Building trust is something that I was able to achieve with some of the residents but not others and that was true for the most obvious reasons: some have dementia, some do not. The women are most likely to want to communicate with the staff and attend activities, while the men are likely to not — but there are exceptions.
Interdepartmental camaraderie is rare though. A colleague of mine who had successfully raised through the ranks over the last few years can effortlessly tell you the history of this senior home. She credits this work for getting her interested in a career in business management…which is good because she is really good at managing the rest of us.
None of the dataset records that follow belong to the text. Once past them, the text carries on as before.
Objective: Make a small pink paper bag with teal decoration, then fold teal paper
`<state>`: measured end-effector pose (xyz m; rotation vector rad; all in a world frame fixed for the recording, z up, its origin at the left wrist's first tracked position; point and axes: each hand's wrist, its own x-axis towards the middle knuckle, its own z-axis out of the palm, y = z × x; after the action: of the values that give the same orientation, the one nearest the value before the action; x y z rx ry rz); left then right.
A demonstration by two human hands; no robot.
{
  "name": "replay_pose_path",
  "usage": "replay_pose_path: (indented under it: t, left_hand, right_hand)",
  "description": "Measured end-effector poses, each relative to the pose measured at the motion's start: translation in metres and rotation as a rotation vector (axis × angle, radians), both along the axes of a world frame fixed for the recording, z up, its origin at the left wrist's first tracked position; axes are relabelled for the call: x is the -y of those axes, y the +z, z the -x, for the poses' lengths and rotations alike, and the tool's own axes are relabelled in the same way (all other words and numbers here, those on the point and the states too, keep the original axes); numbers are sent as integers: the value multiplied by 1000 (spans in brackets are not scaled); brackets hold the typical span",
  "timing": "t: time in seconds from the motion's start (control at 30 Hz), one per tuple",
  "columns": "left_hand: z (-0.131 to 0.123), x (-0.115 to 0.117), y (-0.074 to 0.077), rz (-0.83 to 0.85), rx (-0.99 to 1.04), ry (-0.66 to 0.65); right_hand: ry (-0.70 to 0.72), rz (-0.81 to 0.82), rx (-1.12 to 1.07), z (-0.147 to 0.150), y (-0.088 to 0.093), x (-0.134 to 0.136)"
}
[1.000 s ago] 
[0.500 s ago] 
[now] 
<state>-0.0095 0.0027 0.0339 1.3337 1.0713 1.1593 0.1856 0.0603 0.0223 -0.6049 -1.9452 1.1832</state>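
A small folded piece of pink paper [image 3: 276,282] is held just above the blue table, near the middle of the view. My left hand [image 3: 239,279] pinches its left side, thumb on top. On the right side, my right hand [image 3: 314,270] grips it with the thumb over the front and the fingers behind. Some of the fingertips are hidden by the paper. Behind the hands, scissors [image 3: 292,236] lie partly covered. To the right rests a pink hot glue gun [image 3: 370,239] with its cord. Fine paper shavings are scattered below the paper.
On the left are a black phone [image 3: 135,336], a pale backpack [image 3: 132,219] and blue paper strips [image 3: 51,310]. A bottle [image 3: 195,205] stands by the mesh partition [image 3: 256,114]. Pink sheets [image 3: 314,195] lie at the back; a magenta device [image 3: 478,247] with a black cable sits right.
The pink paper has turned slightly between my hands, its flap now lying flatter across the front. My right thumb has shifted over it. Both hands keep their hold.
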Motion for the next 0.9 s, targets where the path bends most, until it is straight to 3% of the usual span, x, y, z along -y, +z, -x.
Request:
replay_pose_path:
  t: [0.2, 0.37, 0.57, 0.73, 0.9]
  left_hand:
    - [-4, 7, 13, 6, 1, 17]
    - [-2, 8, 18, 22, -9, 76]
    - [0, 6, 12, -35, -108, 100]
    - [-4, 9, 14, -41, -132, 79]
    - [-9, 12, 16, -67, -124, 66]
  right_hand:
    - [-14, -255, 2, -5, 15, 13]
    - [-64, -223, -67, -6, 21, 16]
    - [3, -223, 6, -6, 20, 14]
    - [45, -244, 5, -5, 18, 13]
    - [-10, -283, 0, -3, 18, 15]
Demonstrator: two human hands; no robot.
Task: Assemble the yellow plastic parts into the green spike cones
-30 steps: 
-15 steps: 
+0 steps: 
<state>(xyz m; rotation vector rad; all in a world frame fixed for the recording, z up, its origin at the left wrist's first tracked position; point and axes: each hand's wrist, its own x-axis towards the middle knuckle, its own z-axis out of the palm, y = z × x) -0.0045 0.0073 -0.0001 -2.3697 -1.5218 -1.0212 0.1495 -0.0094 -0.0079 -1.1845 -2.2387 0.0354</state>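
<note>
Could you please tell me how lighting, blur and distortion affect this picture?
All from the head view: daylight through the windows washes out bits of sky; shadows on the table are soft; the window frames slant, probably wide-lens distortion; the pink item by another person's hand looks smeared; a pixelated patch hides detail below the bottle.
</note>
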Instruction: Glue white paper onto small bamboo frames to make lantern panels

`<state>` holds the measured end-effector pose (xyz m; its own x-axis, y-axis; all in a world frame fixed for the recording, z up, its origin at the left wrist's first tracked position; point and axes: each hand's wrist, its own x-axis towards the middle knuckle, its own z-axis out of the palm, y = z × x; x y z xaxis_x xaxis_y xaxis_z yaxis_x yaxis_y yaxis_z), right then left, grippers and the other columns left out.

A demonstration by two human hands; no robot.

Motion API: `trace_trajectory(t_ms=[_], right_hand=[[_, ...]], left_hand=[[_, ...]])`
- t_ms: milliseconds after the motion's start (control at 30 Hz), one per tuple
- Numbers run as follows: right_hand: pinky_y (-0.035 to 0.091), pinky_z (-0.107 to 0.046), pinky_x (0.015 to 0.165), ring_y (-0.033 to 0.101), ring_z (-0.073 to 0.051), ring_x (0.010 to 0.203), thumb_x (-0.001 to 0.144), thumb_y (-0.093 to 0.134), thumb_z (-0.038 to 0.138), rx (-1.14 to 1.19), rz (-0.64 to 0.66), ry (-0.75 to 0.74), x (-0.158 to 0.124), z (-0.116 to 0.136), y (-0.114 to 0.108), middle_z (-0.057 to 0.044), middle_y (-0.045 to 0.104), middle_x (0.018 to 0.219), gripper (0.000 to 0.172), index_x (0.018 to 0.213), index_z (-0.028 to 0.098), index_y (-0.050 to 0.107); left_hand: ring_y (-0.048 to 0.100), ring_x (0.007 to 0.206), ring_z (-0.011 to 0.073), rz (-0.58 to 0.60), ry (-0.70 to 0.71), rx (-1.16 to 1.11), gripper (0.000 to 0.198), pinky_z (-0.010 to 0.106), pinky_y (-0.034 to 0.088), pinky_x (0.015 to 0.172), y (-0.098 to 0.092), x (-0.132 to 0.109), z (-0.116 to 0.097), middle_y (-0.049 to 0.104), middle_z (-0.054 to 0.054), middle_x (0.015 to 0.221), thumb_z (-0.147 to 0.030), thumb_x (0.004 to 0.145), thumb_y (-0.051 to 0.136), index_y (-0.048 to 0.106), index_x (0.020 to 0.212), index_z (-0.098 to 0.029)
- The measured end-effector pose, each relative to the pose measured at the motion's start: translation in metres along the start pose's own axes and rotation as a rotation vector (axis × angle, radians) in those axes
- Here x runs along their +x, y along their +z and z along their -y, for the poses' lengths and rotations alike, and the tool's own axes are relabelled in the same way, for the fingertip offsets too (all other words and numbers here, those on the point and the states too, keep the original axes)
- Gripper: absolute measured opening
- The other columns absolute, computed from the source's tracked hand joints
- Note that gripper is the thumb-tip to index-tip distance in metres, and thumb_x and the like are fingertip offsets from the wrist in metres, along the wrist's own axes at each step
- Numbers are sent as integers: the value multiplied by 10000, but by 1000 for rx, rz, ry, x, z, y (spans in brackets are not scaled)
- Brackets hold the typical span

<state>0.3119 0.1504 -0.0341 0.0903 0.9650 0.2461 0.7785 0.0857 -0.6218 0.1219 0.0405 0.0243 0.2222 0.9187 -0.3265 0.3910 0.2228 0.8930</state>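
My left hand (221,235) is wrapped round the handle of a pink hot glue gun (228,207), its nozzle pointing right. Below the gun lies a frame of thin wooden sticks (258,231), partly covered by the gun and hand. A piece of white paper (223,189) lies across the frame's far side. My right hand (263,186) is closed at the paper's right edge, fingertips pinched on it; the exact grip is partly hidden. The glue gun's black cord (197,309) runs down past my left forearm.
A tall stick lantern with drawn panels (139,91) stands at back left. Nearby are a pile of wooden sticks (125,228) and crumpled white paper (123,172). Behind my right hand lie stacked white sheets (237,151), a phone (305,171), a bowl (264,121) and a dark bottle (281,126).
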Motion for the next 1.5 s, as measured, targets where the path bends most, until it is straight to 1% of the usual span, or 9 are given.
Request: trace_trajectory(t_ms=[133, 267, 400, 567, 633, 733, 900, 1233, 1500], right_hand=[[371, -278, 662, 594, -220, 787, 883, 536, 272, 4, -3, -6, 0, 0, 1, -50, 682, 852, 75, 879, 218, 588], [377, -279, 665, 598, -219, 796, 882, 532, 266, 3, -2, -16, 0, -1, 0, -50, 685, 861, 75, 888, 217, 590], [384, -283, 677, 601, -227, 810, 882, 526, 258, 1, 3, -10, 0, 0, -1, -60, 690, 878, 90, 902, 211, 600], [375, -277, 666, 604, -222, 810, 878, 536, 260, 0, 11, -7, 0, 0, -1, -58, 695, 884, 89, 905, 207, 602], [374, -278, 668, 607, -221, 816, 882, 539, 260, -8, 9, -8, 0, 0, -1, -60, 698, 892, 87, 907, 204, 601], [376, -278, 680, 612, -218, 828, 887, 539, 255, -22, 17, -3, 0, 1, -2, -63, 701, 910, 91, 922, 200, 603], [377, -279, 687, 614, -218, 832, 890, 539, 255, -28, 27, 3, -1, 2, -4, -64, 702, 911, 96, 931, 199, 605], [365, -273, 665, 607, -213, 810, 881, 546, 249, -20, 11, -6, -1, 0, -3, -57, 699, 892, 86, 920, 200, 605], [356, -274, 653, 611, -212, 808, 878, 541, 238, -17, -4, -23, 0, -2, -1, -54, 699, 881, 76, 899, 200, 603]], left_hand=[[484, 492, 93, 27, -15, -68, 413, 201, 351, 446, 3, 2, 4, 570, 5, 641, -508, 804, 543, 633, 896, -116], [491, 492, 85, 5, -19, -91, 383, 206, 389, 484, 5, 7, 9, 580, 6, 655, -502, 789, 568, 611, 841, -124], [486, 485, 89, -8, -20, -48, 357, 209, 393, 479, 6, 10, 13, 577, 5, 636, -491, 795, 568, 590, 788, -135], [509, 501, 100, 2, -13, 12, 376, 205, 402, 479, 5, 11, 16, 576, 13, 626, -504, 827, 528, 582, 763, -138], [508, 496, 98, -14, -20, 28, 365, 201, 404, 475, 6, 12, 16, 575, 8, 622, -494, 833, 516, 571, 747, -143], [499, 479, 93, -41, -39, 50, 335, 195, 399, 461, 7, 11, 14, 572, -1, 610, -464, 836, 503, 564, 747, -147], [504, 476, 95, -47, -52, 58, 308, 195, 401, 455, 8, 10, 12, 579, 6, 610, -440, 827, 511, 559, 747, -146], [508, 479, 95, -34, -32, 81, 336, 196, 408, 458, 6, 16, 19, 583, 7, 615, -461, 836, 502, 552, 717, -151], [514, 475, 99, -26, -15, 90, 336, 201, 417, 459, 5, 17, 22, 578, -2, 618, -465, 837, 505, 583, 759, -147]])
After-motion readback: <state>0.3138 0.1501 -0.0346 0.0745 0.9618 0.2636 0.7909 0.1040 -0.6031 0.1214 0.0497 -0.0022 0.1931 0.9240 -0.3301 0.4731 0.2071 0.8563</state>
Before this gig I was working a remote job for a home health nonprofit and after months of that I could not handle it anymore. I was desperate at that point for in-person work. What’s crazy is that once I started working here, I started to develop even more healthy habits and that’s because I was so eager for these elderly to like me. If they liked what they saw, they would come to my events. Impressing the oldies motivated me to actually care about my appearance — somewhat.
The brainiacs and bookworms truly astounded me with their knowledge which made trivia games very fun. Also, have you heard of the cliché that old people love Bingo? Yup, it’s real. They really love the hell out of Bingo and each week it is the most highly attended event. (“I love to gamble” — one elder keeps telling me — but don’t be surprised if she threatens to file a lawsuit and shut down this facility a minute later.)
It’s normal though to see a stretcher and EMTs come by once every few weeks. It’s scary leaving one day and thinking that when you return the next a person whose company you deeply enjoy(ed) could expire. It has happened. It feels horrible.
This work has also opened my eyes to a religion that I had very little knowledge about previously. The facility markets itself as a home for Jewish elders — not everyone is Jewish but we recreation coordinators have to plan and execute social events according to the religious doctrine of most of the residents. I remember telling one resident that I was raised Hindu. She seemed concerned — “But you’re also Jewish right?” She is the truly the sweetest. “Yes, I am,” I told her. “I like to believe in a little bit of everything.” I am now good friends with one of the Rabbis. He has been very supportive of my own dreams, encouraging me to write and teach and one day share my work with him. (Hi Rabbi, if you are reading this. I am doing my best.)
To get to the latter half of the above one-liner — well, it’s pretty self-explanatory.
Reading, writing, simply focusing on the present moment, falling asleep — it’s helped me with all of these things. However, I am slowly moving towards a lifestyle in which I don’t use it…because I think I could do better without it. (This all sounds crazy if you knew me.)
Taking it one day at a time.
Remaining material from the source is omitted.